The company’s approval as an internet domain name registrar last week has prompted much speculation as to how it intends to leverage the new accreditation.

One intriguing possibility put forward by a source claiming knowledge of Google’s plans is that access to domain registries will be needed for a system that would help purge spam and poor quality links from its search index.

Such a system would prevent domain speculators and search spammers from capitalizing on traffic inherited from the previous owners of defunct web sites.

If implemented, the move could reduce the number of advertising clicks Google gets from such sites, and could push up the overall pay-per-click fee over the longer term.

As we reported yesterday, Google has become an ICANN-accredited domain name registrar, giving it access to sell .com, .info and .net names, among others.

While this would allow the company to become a registrar, and help with entering the web hosting market, the firm said it has no current plans to do so.

For a company of Google’s resources, it could afford the measly $10,000 accreditation for many reasons. AOL and Amazon.com are also accredited, but do not sell domains.

Google said in a statement sent to reporters: Google has become a domain name registrar to learn more about the internet’s domain name system… we believe this information can help us increase the quality of our search results.

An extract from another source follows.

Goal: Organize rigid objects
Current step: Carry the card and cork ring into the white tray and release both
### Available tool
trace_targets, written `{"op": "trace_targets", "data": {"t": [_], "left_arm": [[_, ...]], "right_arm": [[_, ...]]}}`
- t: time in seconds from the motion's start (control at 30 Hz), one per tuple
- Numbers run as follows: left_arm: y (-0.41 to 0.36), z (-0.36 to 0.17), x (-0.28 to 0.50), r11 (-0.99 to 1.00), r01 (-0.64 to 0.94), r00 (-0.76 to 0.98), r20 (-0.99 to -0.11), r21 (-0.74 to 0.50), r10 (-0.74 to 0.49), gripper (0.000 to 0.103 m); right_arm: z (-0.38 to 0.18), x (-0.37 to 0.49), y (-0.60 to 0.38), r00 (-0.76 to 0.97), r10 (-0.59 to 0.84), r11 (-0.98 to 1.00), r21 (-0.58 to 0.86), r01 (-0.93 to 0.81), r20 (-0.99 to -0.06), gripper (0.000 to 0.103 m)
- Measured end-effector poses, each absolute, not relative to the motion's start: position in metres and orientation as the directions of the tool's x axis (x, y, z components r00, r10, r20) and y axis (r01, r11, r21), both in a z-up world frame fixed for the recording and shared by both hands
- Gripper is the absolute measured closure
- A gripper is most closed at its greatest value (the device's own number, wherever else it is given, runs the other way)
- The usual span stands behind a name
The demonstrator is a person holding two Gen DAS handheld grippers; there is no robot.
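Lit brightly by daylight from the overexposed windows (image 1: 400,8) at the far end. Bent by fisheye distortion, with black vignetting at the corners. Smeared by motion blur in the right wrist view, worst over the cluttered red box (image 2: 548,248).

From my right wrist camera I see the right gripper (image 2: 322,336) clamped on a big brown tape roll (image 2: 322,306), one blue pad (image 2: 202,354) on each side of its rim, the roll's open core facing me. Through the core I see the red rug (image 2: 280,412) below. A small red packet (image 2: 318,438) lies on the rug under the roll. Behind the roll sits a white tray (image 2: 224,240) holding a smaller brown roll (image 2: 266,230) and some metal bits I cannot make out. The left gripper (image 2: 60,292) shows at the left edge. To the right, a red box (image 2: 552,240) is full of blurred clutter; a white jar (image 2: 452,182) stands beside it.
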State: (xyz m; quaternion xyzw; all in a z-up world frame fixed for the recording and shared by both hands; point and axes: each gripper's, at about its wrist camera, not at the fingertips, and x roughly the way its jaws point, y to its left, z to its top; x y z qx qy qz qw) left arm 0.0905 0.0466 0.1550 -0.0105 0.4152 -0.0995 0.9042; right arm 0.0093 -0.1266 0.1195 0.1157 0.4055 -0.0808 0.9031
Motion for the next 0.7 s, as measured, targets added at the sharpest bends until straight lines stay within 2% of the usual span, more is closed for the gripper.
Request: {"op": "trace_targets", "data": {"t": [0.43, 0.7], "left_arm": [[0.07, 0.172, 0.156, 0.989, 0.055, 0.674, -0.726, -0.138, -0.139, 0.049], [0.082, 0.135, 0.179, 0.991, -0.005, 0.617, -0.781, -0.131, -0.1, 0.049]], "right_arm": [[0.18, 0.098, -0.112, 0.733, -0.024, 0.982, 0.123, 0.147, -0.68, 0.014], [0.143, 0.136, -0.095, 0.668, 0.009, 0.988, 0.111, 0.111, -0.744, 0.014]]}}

One idea put forth is that Google intends to use its new capability to help more accurately index second-hand domains that exploit the ranking of the previous owner’s site.

Currently, one of the ways people can quickly build up traffic to their sites is to register a domain name that somebody else has previously used but has allowed to expire.

A web address that already has in-bound links, listings in directories, and high placement in search engines (Google calls this PageRank), is far more valuable than a new domain.

There are a lot of big domain name buyers, and some of the data they look at is the Google ranking, the Yahoo ranking, and the Alexa ranking, said Taryn Naidu, president of expiring domain auction service Pool.com Inc.

Very often, speculators re-register these domains and set them up to point to a page that contains nothing more than advertising links, which generate revenue when surfers click on them.

For surfers, this increasingly means that they may follow an out-of-date link that leads to a content-free page of advertising, rather than the page they expected.

Because search engines including Google count the number of links leading to a site as part of their ranking process, speculators can inherit the ranking of the domain’s previous owner, increasing traffic.

Becoming an ICANN registrar means that Google will be able to negotiate access to the so-called batch pool of expiring .com and .net domains, operated by VeriSign Inc.

This pool is mainly used by companies that specialize in giving speculators early access to dropping names, in the periodic add storm scramble to register cool expiring domains.

But Google, the theory goes, would be able to use it to see which names actually do drop and a re-registered. It would then be able to reset the PageRank for that domain, meaning the new registrant would have to start marketing the site from a clean slate.

Many of these sites get their advertising links from Google AdSense or Yahoo! Overture. Yahoo or Google give the site owner a percentage of each revenue-generating click.

So if Google is in fact planning on making a move that could reduce the traffic these sites get, it could have a knock-on impact on how many advertising clicks are generated.

But it could also improve the quality of the clicks, minimizing the amount of random drive-by traffic advertisers get, which in turn increases the price advertisers are willing to pay for each click they get.

That’s a key problem for Google, according to its competitors. Rival Kanoodle Inc, for example, told ComputerWire recently that it demands a much higher price-per-click by vetting the content providers that display its clients advertising.

Google, which did not return calls for comment, yesterday highlighted improving the quality of its targeted advertising as something that will drive revenue growth.

The firm reported fourth-quarter net income that was up to $204m from $27m a year earlier, on revenue that almost doubled to $1bn.

Despite committing to improve the quality of the clicks it delivers advertisers, the company does offer its own domain parking service already.

AdSense for Domains offers to park unused domains for customers, putting a Google search page and advertising in place of an otherwise blank page.

Rather than a scattershot approach, Google claims the links it displays at each parked domain are contextually linked to the text of the domain itself.